• **Problem to work on**
The response should be a faithful copy of every record, with nothing left out.

Segment Start: Data for this exercise

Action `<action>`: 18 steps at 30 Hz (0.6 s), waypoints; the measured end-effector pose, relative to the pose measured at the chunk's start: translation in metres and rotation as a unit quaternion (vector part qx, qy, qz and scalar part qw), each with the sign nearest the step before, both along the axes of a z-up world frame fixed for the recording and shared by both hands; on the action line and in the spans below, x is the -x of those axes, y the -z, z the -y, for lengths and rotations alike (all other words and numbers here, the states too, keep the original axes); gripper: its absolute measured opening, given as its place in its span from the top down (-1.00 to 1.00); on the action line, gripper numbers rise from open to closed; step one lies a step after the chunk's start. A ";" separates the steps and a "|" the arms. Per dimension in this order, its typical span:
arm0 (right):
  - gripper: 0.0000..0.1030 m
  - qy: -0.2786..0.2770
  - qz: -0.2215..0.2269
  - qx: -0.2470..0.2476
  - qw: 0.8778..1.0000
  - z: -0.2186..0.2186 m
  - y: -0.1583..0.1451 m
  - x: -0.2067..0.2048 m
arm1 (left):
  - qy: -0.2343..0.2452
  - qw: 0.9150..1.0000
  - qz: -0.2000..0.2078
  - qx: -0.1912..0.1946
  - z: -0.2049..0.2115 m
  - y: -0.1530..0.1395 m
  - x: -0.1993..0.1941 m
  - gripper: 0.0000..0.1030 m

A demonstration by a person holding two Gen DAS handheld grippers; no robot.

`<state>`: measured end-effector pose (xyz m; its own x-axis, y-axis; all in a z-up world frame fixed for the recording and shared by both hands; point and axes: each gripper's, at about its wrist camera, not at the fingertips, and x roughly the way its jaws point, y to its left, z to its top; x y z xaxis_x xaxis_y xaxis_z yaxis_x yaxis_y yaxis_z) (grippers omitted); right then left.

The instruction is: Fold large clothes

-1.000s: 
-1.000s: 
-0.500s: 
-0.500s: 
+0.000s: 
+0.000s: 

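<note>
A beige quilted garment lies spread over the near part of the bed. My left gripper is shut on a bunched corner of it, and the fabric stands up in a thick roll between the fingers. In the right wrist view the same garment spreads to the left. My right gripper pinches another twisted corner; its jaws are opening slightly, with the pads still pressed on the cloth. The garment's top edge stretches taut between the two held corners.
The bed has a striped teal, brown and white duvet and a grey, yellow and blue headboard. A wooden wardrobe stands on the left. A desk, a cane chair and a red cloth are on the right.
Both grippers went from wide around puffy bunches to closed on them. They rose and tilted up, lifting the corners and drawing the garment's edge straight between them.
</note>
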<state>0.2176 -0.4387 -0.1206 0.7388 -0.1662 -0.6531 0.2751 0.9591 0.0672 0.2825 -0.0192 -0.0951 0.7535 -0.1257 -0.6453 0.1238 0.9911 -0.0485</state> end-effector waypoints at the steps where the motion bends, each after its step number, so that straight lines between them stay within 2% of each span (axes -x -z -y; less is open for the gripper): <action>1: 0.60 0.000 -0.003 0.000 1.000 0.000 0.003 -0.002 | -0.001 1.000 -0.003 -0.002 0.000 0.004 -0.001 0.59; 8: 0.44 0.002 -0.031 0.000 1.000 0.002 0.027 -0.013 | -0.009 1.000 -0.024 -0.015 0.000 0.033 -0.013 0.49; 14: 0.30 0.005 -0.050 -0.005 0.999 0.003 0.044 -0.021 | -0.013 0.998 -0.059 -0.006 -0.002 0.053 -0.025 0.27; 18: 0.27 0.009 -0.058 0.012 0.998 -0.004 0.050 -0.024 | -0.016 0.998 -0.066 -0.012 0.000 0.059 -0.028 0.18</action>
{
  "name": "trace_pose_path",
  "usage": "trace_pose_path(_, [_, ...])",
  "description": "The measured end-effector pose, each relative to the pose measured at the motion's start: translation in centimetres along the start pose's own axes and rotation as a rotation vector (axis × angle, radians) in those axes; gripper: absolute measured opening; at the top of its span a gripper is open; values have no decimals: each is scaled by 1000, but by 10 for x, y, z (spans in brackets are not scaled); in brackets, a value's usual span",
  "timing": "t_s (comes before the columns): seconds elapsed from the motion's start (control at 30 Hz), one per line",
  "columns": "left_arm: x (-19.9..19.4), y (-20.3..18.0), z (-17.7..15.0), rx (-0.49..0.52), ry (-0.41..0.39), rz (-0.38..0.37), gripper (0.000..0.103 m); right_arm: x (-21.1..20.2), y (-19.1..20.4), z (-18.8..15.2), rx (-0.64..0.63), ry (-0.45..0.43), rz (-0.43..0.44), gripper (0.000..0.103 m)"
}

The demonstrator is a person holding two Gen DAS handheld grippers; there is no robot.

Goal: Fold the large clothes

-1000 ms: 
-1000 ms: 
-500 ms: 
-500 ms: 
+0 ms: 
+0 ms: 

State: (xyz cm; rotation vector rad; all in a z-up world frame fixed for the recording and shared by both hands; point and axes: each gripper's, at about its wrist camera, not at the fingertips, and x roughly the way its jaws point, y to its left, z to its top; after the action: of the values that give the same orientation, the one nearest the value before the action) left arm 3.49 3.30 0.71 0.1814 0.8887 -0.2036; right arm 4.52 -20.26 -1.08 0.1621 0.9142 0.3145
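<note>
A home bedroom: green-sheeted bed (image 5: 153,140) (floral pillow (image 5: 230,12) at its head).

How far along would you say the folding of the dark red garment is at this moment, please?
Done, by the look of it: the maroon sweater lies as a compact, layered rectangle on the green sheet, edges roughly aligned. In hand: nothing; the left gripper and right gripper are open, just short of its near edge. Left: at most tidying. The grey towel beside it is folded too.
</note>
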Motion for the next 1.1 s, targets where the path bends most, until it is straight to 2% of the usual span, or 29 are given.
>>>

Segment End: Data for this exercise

• **Answer box**
Action `<action>`: 18 steps at 30 Hz (0.6 s), waypoints; the measured end-effector pose, relative to the pose measured at the chunk's start: translation in metres and rotation as a unit quaternion (vector part qx, qy, qz and scalar part qw), each with the sign nearest the step before, both along the axes of a z-up world frame fixed for the recording and shared by both hands; on the action line and in the spans below, x is the -x of those axes, y the -z, z the -y, for lengths and rotations alike (all other words and numbers here, the states too, keep the original axes); gripper: its absolute measured opening, given as its place in its span from the top down (-1.00 to 1.00); on the action line, gripper numbers rise from open to closed; step one lies a step after the chunk's start. A ";" separates the steps and a "|" the arms. Per dimension in this order, its typical span:
arm0 (right):
  - gripper: 0.0000..0.1030 m
  - qy: -0.2786..0.2770
  - qz: -0.2215..0.2269
  - qx: -0.2470..0.2476
  - qw: 0.8778..1.0000
  - z: -0.2186..0.2186 m
  - y: -0.1583..0.1451 m
  - x: -0.2067..0.2048 m
arm1 (left):
  - qy: -0.2343..0.2452
  - qw: 0.9150..1.0000
  - qz: -0.2000..0.2078
  - qx: -0.1912..0.1946
  - z: -0.2049..0.2115 m
  - y: -0.1530..0.1395 m
  - x: -0.1993..0.1941 m
  - gripper: 0.0000..0.1030 m

A demonstration by a person holding two Gen DAS handheld grippers; no robot.

`<state>`: measured end-effector pose (xyz m; its own x-axis, y-axis; all in a z-up world frame fixed for the recording and shared by both hands; point and axes: each gripper's, at about its wrist camera, not at the fingertips, and x roughly the way its jaws point, y to its left, z to its top; x y z xaxis_x xaxis_y xaxis_z yaxis_x yaxis_y yaxis_z) (grippers omitted); right then left.

The instruction is: Fold large clothes

-1.000s: 
-1.000s: 
-0.500s: 
-0.500s: 
+0.000s: 
+0.000s: 

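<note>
A beige quilted garment lies spread over the near part of the bed. My left gripper is shut on a bunched corner of it, and the fabric stands up in a thick roll between the fingers. In the right wrist view the same garment spreads to the left. My right gripper pinches another twisted corner; its jaws are opening slightly, with the pads still pressed on the cloth. The garment's top edge stretches taut between the two held corners.
The bed has a striped teal, brown and white duvet and a grey, yellow and blue headboard. A wooden wardrobe stands on the left. A desk, a cane chair and a red cloth are on the right.
Both grippers went from wide around puffy bunches to closed on them. They rose and tilted up, lifting the corners and drawing the garment's edge straight between them.
</note>
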<state>0.2176 -0.4387 -0.1206 0.7388 -0.1662 -0.6531 0.2751 0.9591 0.0672 0.2825 -0.0192 -0.0951 0.7535 -0.1257 -0.6453 0.1238 0.9911 -0.0485</state> end-effector waypoints at the steps where the motion bends, each after its step number, so that straight lines between them stay within 2% of each span (axes -x -z -y; less is open for the gripper): <action>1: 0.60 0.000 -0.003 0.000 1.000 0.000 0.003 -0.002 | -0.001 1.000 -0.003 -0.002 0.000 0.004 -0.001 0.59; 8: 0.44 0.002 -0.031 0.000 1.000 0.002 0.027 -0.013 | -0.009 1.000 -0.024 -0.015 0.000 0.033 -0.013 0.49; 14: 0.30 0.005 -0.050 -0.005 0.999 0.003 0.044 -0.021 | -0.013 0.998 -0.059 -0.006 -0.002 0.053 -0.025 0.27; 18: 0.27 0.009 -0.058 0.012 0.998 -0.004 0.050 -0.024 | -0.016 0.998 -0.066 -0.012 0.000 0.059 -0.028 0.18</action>
{
  "name": "trace_pose_path",
  "usage": "trace_pose_path(_, [_, ...])",
  "description": "The measured end-effector pose, each relative to the pose measured at the motion's start: translation in centimetres along the start pose's own axes and rotation as a rotation vector (axis × angle, radians) in those axes; gripper: absolute measured opening; at the top of its span a gripper is open; values have no decimals: each is scaled by 1000, but by 10 for x, y, z (spans in brackets are not scaled); in brackets, a value's usual span",
  "timing": "t_s (comes before the columns): seconds elapsed from the motion's start (control at 30 Hz), one per line",
  "columns": "left_arm: x (-19.9..19.4), y (-20.3..18.0), z (-17.7..15.0), rx (-0.49..0.52), ry (-0.41..0.39), rz (-0.38..0.37), gripper (0.000..0.103 m); right_arm: x (-21.1..20.2), y (-19.1..20.4), z (-18.8..15.2), rx (-0.64..0.63), ry (-0.45..0.43), rz (-0.43..0.44), gripper (0.000..0.103 m)"
}

The demonstrator is a person holding two Gen DAS handheld grippers; there is no robot.

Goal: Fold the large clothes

-1000 ms: 
-1000 ms: 
-500 ms: 
-500 ms: 
+0 ms: 
+0 ms: 

State: (xyz cm; rotation vector rad; all in a z-up world frame fixed for the recording and shared by both hands; point and axes: each gripper's, at about its wrist camera, not at the fingertips, and x roughly the way its jaws point, y to its left, z to its top; after the action: of the values that give the same orientation, the one nearest the value before the action) left arm 3.49 3.30 0.71 0.1814 0.8887 -0.2036; right arm 4.52 -20.26 -1.08 0.1621 0.9142 0.3145
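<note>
A home bedroom: green-sheeted bed (image 5: 153,140) (floral pillow (image 5: 230,12) at its head).

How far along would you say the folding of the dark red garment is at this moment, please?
Done, by the look of it: the maroon sweater lies as a compact, layered rectangle on the green sheet, edges roughly aligned. In hand: nothing; the left gripper and right gripper are open, just short of its near edge. Left: at most tidying. The grey towel beside it is folded too.
</note>
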Motion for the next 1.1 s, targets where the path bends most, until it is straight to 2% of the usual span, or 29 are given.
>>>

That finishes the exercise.